Where the string "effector" occurs in a line of the entries below, copy that line.

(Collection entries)
┏━━

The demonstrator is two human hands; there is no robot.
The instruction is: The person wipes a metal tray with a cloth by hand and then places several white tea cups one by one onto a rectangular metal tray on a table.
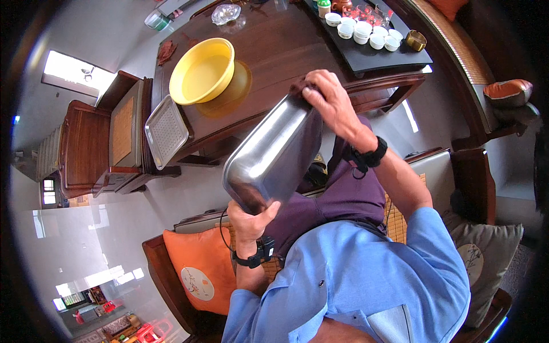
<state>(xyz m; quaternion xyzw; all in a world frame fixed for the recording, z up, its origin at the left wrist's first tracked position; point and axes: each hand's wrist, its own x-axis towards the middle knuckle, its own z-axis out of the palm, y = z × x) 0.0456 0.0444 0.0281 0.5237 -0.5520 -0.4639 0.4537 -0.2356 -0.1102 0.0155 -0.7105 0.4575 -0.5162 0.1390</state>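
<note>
Tilted above my lap is a deep stainless steel pan (268, 152), its outer side and base turned towards me. My left hand (251, 221) grips its near lower corner, thumb against the metal. At the far upper end, my right hand (328, 98) presses a dark reddish-brown cloth (305, 85) against the rim. The pan's inside is hidden from me. A yellow plastic basin (203, 70) rests on the dark wooden table (274, 77) beyond. Beside the basin, a perforated metal tray (167, 133) juts over the table's left edge.
White teacups (362, 32) and a brass-coloured bowl (416, 40) stand on a black tea tray (386, 60) at the right. A crumpled cloth (167, 52) and a clear plastic container (225, 14) lie on the table. A wooden armchair (124, 128) stands left; an orange cushion (199, 266) is beside me.
</note>
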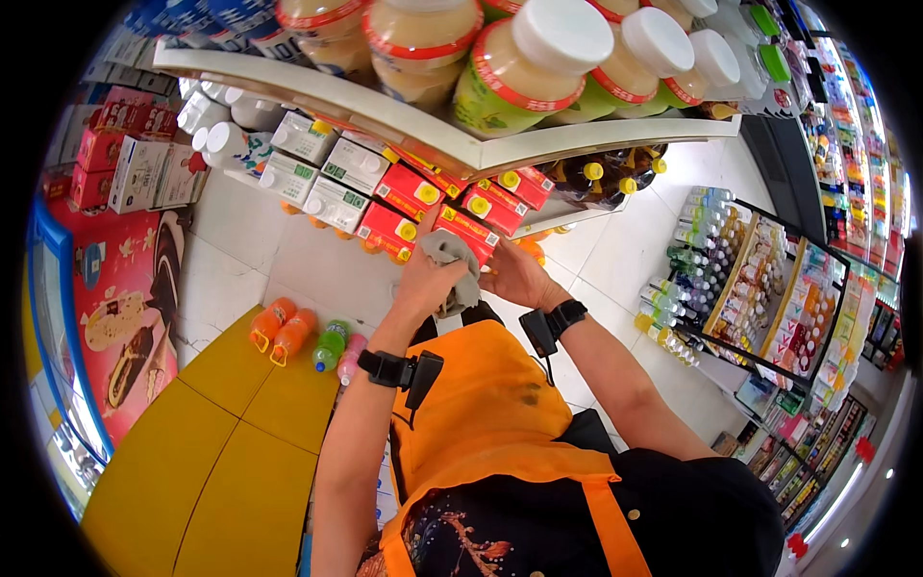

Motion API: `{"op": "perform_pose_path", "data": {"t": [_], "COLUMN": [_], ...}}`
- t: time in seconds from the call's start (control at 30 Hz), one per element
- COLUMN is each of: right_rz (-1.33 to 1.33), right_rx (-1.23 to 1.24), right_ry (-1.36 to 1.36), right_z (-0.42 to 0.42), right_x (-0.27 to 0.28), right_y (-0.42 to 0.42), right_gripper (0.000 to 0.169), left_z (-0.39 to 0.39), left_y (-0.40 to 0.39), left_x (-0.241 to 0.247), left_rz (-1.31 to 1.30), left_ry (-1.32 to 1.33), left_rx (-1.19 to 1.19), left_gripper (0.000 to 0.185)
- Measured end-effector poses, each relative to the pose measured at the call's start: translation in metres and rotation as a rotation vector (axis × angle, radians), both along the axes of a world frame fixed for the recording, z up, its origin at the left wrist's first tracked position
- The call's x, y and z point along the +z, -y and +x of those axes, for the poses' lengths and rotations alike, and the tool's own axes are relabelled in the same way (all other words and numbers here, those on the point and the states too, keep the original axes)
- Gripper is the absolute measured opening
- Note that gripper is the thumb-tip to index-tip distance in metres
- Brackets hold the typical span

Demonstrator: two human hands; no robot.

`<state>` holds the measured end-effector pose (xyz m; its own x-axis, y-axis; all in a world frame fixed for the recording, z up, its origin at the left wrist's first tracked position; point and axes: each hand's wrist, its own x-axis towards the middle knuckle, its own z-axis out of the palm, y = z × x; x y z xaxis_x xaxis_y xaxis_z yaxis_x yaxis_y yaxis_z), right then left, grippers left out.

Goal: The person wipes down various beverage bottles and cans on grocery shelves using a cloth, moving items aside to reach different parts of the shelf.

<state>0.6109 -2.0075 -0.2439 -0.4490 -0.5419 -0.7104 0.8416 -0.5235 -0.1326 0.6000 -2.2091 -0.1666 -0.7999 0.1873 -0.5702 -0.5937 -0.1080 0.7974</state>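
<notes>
My left hand (429, 278) grips a crumpled grey cloth (461, 281), with a finger stretched up along a red drink carton (465, 229). My right hand (523, 272) holds that carton by its lower right edge, the fingers partly hidden behind it. The carton has a yellow cap and bears writing and a printed code. More red cartons (389, 229) stand close by on a low shelf. To their left are several white cartons (335, 205) with pale caps.
Above, a white shelf edge (479, 153) juts towards me, bearing large white-capped bottles (519, 72). Dark bottles with yellow caps (598, 173) sit at right. Orange bottles (285, 328) stand beside a yellow surface (238, 461). Further right is a bottle rack (757, 288).
</notes>
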Motion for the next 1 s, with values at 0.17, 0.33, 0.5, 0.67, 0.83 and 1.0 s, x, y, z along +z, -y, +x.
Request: {"op": "perform_pose_path", "data": {"t": [0.17,0.33,0.5,0.67,0.83,1.0], "right_rz": [-0.025,-0.008,-0.136,-0.101,0.309,0.54], "right_rx": [-0.242,-0.287,-0.433,-0.404,-0.259,-0.075], "right_ry": [-0.111,-0.039,0.107,-0.091,-0.039,0.015], "right_z": [0.01,0.002,0.021,0.011,-0.014,-0.022], "right_x": [-0.043,-0.05,-0.088,-0.081,-0.013,-0.009], "right_y": [0.009,0.019,0.026,0.024,0.034,0.035], "right_gripper": [0.045,0.048,0.055,0.046,0.031,0.032], "left_z": [-0.003,0.007,0.016,0.012,0.007,-0.005], "left_y": [-0.006,-0.032,-0.037,-0.046,-0.052,-0.042], "left_x": [-0.003,0.006,-0.011,0.012,0.02,-0.014], "left_rz": [-0.114,-0.12,-0.295,-0.614,-0.94,-1.05], "left_ry": [-0.036,-0.145,-0.066,-0.264,-0.292,-0.577], "left_rx": [-0.052,-0.045,-0.2,-0.244,-0.358,-0.274], "left_gripper": [0.085,0.076,0.081,0.079,0.077,0.069]}}
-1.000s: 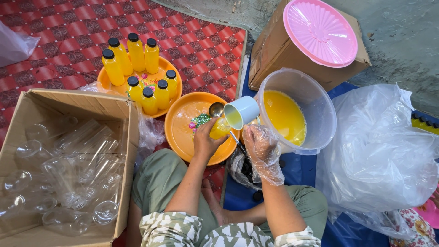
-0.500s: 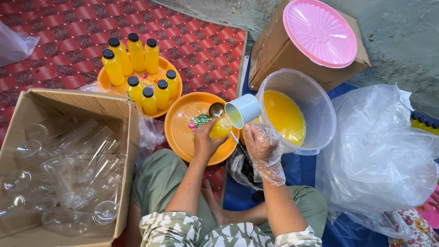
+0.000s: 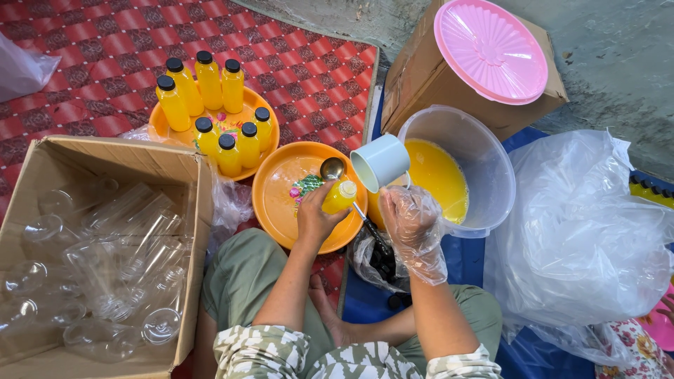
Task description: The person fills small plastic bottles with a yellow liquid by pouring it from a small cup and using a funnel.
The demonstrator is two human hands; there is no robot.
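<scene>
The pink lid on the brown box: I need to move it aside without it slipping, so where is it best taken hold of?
Take the pink lid at its rim, on the near edge that overhangs the cardboard box toward the clear tub. It lies flat with a low ribbed dome, so the top likely offers little grip; fingers can hook under the overhanging rim, coming from the tub side.

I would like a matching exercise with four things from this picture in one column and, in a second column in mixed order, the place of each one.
Things:
1. pink lid
2. empty clear bottles
3. white cup
4. capped yellow bottles

Places:
A. on the far orange tray
B. in the gloved right hand
C. on top of the closed cardboard box
D. inside the open cardboard box

Pairs: 1-C, 2-D, 3-B, 4-A
</scene>
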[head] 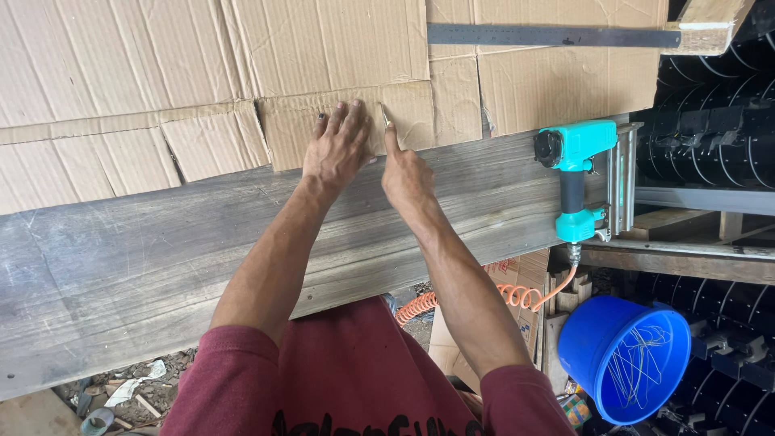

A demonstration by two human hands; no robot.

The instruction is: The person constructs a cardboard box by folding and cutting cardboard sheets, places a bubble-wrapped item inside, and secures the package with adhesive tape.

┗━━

Exercise response -
- Measured end-effector poses, each relative to the pose measured at the call's start: translation in metres and rotation as a rotation vector (axis × angle, radians), both along the axes of a world frame fixed for the recording, z up, its origin at the left wrist's first tracked position
`<state>` holds the measured end-effector pose (xyz m; its own x-axis, y-axis; all in a world frame fixed for the recording, z up, its origin at the left wrist's first tracked position; point and axes: each hand's wrist, its own x-axis towards the middle knuckle, its own z-axis out of the palm, y = z × x; x y z xaxis_x xaxis_y xaxis_z yaxis_x yaxis_y yaxis_z), right then left, grippers left out.

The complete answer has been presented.